Posted 11 December 2010 - 10:42 AM

I'm astounded at the hypocrisy in choosing not to vaccinate because you're protected by those that do. So it's OK for others to risk reactions from vax, but not your precious darlings? Polio is horrendous no matter what country you're in and cases are starting to reappear in Australia due to migrant populations and unvaccinated people.

Personally I wouldn't move if you have a legit reason to not vaccinate your children.

#71 protart roflcoptor

Posted 11 December 2010 - 10:49 AM

QUOTE (Natural_mum @ 10/12/2010, 11:29 PM) <{POST_SNAPBACK}>
I am neither pro or anti vac what I am is someone who believes that they have there place.  I don't vac for things that are not so common in the location I live in but if I was going somewhere that those diseases were very common then yes I would get it done.

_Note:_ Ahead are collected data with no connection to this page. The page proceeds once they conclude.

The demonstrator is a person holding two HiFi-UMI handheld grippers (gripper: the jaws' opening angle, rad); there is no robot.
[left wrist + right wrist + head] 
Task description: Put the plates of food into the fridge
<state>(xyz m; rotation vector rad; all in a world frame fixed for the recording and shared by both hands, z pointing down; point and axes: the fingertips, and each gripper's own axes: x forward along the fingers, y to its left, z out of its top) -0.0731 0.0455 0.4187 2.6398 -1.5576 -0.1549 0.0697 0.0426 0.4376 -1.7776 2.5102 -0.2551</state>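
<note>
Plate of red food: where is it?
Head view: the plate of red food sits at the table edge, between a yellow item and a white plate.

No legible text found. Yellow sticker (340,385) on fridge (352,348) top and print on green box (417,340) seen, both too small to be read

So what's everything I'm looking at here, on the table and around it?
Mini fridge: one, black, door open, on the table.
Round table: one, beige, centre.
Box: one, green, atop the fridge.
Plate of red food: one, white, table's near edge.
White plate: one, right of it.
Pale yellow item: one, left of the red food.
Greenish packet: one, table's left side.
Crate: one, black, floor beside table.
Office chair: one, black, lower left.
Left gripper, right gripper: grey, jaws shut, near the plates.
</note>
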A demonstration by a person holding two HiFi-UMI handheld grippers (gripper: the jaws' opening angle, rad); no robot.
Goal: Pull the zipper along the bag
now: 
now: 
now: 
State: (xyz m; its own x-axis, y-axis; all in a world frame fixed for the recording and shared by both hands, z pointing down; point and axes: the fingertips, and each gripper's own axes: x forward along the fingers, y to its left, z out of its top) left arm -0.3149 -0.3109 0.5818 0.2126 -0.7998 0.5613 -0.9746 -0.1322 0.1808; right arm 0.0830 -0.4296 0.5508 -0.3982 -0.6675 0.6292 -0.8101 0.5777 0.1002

Once again....as PPs have said....You are simply taking advantage of the parents who have vaccinated, thereby reducing or eradicating the disease in our society. Do you understand this at all? That is why the diseases are not common here, not because they are not serious and it's not necessary to vax against them.

No, you are not pro or anti vax, you are simply lazy.


#72 mum850

Posted 11 December 2010 - 10:52 AM

QUOTE (loufinch @ 11/12/2010, 11:49 AM) <{POST_SNAPBACK}>
Once again....as PPs have said....You are simply taking advantage of the parents who have vaccinated, thereby reducing or eradicating the disease in our society. Do you understand this at all? That is why the diseases are not common here, not because they are not serious and it's not necessary to vax against them.


This.

#73 kay11

Posted 11 December 2010 - 11:24 AM

QUOTE (Freakypet @ 11/12/2010, 02:38 AM) <{POST_SNAPBACK}>
Try to boost and maintain their natural immune systems (well, I assume you are anyway) in the meantime.


I live with the joys of a naturally 'boosted' immune system.  My hearing loss and other issues are part of this.  I still caught chicken pox though.

There is nothing that a healthy person can do to avoid catching some of these illnesses once hey are rife in the community if they're unvaccinated.   It's surprising to me that people feel 'educated' by reading a bunch of cherry-picked studies that have been found via anti-vaccination sites.

My immunologist also has a PhD in this subject and we are having to work through some of my issues from a first principles basis (how proteins are absorbed, how proteins cross the placenta and affect a developing baby and others) to work out whether I can breastfeed while on a relatively new biologic drug with my rare condition.

This is a fascinating process and there is no way someone who has absorbed a bunch of fear-mongering and misinformation from other anti-vaccinationists can go to this level and depth of understanding about human biology and how the immune system responds.

#74 Chelli

Posted 11 December 2010 - 11:28 AM

Thanks everyone,
I think we'll leave it here. I had to go offline and deal with a sick child, and have returned to see this decline into a slanging match despite being asked to stay on topic.